▸ **Task description**
From the first line of the listing below to the line containing "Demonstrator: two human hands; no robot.", write out everything exactly. No pictures.

▸ **Available data**
▼
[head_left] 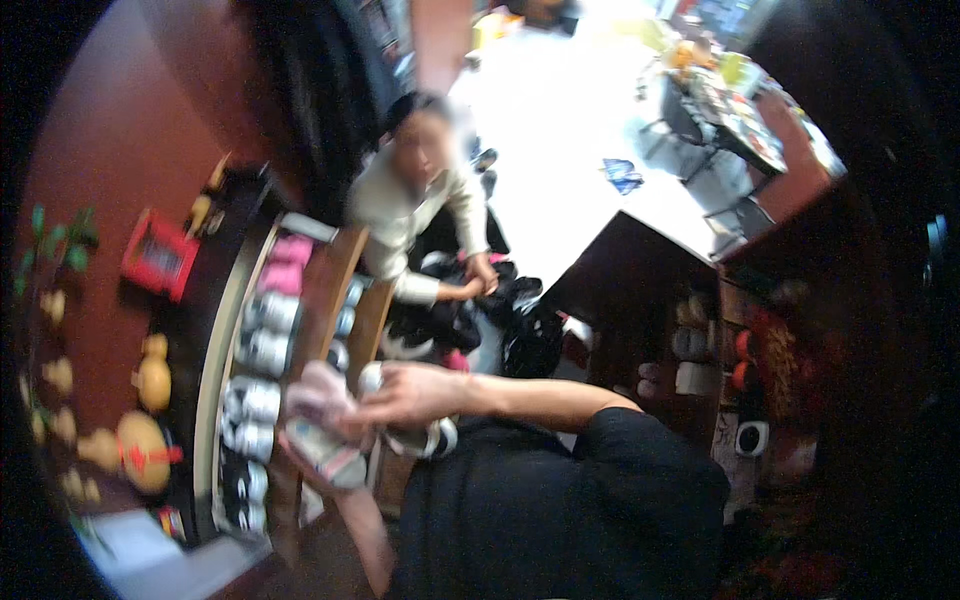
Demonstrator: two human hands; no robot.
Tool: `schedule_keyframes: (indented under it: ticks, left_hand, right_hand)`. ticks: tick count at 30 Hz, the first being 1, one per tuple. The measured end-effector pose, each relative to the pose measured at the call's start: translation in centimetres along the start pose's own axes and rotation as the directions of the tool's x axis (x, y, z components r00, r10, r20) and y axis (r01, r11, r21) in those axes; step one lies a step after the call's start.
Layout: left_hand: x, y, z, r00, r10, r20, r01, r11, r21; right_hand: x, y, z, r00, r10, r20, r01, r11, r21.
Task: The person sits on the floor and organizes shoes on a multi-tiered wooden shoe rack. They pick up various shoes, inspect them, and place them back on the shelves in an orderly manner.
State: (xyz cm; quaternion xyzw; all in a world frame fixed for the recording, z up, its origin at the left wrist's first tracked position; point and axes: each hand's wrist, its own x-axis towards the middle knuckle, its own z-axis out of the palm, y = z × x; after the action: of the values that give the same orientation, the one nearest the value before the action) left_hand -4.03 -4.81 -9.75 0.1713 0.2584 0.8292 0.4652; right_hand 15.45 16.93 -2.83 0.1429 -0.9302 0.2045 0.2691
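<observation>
Beside the shoe shelf, my left hand (pixel 300 456) is closed around a pale shoe (pixel 335 462) with a pinkish stripe, its fingers partly hidden. A pale pink shoe (pixel 322 392) lies right against it. My right hand (pixel 415 393) reaches across from the right with its fingers curled, closed at the edge of the pink shoe. Motion blur smears the fingertips there. Below the right wrist shows a white shoe (pixel 430 440) with a dark band. Several pairs of shoes, white ones (pixel 250 405) and pink ones (pixel 288 265), line the wooden shelf (pixel 325 315) beyond.
A person (pixel 415 200) in a light top sits ahead, hands together, near a dark heap (pixel 465 315). Gourd ornaments (pixel 145 450) and a red box (pixel 160 255) stand left. A dark cabinet (pixel 630 280) is right, with a table (pixel 750 135) and chairs (pixel 690 130) farther off.
</observation>
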Motion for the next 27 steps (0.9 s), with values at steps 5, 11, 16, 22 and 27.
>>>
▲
▸ **Solution to this exercise**
[head_left] 
Demonstrator: two human hands; no robot.

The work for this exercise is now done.